Já comentamos em outros textos aqui no site sobre a grande diversidade de espécies ao longo das regiões neotropicais. Mas acabamos sempre esquecendo de falar de outras áreas do mundo, uma delas é a Antártida. A Antártida corresponde a aproximadamente uma vez e meia maior que todo o território do Brasil, porém, coberta de uma grossa camada de gelo. Ao contrário do que o imaginário popular propaga, essas regiões geladas e desérticas têm suas próprias biotas (conjunto de seres vivos) e esses seres vivos apresentam adaptações incríveis que os possibilitam viverem nesses ambientes.

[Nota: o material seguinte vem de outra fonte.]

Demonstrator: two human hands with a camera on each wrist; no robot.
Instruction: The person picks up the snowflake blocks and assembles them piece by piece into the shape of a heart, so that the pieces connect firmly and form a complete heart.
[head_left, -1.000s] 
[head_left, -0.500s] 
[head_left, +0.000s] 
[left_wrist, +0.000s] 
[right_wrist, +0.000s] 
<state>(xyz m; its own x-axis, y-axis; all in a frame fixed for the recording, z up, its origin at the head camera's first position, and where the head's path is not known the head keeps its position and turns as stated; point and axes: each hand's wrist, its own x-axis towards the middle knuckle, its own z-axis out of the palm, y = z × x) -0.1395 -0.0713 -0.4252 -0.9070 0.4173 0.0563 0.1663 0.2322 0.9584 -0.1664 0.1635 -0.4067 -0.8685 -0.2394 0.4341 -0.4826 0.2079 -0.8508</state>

Foi usando esse raciocínio que o pesquisador Leonardo José Silva aluno da Universidade de São Paulo (USP) resolveu explorar esses ambientes na Antártida (Figura 1). Inicialmente ele queria coletar algumas gramíneas (pequenas gramas) da espécie Deschampsia antarctica com objetivo de conhecer as bactérias que viviam somente nesses pequenos vegetais (Figura 2). Em 2014 ele e um grupo de pesquisadores foram para a Antártida e coletaram essas gramíneas e ao analisarem as bactérias que viviam nelas encontraram uma que produzia alguns compostos que inibiam o desenvolvimento de gliomas, um tipo de tumor/câncer que acomete o cérebro, a medula espinhal, a mama e o pulmão.
Figura 1. Leonardo coletando gramíneas em áreas da Antártida. Foto: Leonardo Silva.

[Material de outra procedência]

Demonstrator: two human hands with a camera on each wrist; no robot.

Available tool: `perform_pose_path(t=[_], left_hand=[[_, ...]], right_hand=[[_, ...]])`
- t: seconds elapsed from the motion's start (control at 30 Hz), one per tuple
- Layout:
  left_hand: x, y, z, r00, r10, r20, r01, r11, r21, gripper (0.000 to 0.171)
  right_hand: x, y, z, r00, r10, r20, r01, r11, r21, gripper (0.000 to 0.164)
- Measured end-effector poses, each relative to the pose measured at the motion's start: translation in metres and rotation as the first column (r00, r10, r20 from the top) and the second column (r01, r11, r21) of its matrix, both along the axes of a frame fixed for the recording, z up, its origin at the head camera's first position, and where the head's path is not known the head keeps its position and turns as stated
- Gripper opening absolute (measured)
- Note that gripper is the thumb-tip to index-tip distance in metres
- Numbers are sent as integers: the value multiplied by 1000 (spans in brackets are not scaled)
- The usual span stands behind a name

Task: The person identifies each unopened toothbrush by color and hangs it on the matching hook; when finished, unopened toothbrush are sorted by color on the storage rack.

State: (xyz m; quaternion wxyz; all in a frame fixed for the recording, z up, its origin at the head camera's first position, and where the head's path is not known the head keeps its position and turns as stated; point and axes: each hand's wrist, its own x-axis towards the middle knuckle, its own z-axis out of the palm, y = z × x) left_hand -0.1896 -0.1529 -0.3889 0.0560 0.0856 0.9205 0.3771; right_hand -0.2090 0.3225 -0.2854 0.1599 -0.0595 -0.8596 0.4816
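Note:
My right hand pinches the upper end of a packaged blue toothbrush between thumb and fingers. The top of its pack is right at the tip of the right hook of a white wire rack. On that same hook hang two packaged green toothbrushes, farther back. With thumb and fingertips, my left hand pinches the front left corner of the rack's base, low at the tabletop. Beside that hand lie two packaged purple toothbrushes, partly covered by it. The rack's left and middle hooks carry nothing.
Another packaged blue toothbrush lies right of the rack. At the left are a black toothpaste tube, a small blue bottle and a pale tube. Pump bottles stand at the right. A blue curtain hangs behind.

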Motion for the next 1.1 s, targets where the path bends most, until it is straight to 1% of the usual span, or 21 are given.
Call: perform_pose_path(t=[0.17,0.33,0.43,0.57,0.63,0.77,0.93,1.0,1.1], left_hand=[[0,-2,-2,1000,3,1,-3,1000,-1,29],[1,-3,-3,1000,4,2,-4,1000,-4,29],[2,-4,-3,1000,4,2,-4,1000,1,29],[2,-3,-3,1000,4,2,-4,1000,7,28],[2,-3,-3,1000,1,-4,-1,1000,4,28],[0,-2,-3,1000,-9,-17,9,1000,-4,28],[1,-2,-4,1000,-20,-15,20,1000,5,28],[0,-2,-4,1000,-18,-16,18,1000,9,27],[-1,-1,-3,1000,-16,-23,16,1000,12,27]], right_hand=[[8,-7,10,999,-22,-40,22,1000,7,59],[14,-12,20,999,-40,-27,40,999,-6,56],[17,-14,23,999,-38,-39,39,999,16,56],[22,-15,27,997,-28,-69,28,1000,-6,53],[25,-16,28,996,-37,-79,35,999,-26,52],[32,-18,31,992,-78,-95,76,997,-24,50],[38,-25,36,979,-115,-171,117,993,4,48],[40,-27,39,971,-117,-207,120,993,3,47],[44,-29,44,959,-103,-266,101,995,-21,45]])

Além disso, Leonardo ainda descreveu cinco novas espécies de bactérias endêmicas (que só vivem em um local) da Antártida. Ele e sua equipe ainda criaram um banco de dados cm 72 linhagens bacterianas. De acordo com Leonardo, "Como consequência das atividades de pesquisa, obtivemos uma coleção de actinobactérias produtoras de compostos antitumorais, as quais poderão ser exploradas em maior profundidade por meio de parcerias entre centros de pesquisas públicos ou pela iniciativa privada". Ele ainda acrescenta, "A razão pela qual empenhamos nossos esforços para a obtenção de compostos ativos é contribuir com o desenvolvimento de tratamentos para o câncer, de forma a prover maior expectativa de vida para pacientes." Na ciência chamamos esses compostos de bioativos, ou seja, compostos que podem ajudar em algum tratamento ou desenvolvimento de droga ou medicamento na cura de alguma doença.
Figura 2. Gramíneas coletadas por Leonardo e sua equipe. Foto: Leonardo Silva.
Os autores comentam sobre as perspectivas criadas a partir da dessas descobertas, "Os próximos estágios são testes in vivo (com animais), modificações estruturais para manter sua atividade e evitar efeitos danosos em células não doentes, testes da dosagem ideal e do encapsulamento das substâncias e, por fim, os ensaios em seres humanos. Tendo em vista que apenas duas linhagens descobertas foram exploradas, e que temos mais 15 outras produtoras de compostos anticâncer sem qualquer informação adicional, tenho como principal interesse estudá-las, em busca de novos compostos bioativos". Esse cenário de descobertas científicas diverge com o atual cenário político e conservacionista do Brasil. Pesquisas como essa correm grande risco de acabar por conta do corte de bolsas de pesquisas e financiamento de projetos. Os órgãos que cuidam disso como a CAPES e o CNPq estão a cada ano com orçamentos minúsculos, o que dificulta o avanço nas pesquisas.